(Records from a data collection)
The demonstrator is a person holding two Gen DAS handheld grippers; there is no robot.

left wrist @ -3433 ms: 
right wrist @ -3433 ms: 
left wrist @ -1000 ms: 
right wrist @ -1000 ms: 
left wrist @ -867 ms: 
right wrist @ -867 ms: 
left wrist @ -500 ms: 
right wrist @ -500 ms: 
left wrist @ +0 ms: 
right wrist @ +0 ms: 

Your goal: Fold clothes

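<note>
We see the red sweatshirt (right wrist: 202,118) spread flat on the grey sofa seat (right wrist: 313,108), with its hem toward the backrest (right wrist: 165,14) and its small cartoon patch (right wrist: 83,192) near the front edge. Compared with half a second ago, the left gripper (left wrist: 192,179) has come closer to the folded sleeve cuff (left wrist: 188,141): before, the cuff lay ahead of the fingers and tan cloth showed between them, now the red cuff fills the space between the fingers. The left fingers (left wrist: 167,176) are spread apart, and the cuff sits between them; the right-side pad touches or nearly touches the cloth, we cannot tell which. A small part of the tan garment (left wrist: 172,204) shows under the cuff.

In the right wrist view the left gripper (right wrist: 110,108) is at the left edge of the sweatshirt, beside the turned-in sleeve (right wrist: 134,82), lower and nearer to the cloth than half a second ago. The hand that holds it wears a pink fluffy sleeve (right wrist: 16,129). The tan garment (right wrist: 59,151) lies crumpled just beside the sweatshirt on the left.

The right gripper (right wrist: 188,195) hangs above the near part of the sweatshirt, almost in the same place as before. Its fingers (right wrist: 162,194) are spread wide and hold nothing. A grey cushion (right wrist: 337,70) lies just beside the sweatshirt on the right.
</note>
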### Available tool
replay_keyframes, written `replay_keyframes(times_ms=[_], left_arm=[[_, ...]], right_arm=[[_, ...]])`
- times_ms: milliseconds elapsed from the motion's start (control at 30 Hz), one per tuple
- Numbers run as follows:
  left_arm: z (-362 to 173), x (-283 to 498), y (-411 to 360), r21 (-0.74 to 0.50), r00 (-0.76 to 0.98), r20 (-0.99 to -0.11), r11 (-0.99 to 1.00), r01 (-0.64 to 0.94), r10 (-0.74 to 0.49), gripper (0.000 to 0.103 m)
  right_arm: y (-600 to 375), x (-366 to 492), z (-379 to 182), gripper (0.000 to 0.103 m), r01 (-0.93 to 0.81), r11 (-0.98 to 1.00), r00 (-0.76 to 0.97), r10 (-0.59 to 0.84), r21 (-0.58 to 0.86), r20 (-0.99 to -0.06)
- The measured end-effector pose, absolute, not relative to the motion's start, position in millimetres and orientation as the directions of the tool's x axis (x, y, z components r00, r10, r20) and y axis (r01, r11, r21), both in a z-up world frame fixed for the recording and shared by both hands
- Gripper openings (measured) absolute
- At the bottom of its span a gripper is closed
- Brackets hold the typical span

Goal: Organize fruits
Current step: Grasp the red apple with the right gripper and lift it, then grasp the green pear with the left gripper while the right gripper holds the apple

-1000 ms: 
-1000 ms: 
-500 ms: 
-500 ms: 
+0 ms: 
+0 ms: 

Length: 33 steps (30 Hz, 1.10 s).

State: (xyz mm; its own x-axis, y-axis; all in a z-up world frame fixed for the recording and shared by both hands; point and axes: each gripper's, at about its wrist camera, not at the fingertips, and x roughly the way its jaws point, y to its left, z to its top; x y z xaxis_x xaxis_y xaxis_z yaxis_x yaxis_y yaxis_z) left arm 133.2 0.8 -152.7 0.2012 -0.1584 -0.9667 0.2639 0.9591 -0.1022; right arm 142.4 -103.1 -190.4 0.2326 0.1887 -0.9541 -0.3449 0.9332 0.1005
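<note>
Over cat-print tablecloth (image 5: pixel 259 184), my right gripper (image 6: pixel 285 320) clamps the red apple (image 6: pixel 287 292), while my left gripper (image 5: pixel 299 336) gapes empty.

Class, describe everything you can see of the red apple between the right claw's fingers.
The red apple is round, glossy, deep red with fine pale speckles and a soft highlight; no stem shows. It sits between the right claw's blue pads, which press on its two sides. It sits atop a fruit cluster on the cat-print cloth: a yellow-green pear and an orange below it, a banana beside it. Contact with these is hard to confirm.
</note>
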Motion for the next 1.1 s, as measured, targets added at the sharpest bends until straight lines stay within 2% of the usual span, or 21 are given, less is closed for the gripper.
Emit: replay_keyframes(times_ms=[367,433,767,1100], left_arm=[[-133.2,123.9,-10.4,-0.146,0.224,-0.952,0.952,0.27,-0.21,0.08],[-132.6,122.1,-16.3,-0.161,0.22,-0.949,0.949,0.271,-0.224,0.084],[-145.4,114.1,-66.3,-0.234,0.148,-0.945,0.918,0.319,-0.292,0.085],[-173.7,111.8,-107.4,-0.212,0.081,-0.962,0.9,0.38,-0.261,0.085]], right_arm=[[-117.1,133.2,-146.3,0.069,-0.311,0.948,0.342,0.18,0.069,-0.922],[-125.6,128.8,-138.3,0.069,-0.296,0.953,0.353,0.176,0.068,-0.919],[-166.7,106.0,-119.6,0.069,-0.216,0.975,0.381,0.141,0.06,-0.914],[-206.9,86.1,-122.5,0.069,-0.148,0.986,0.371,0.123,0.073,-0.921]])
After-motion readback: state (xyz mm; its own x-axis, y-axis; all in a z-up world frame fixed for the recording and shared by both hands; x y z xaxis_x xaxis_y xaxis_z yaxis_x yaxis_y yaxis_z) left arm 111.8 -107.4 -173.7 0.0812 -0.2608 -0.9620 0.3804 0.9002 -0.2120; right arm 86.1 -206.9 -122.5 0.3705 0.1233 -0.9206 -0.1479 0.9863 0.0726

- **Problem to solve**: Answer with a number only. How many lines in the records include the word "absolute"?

- **Solution to this exercise**: 2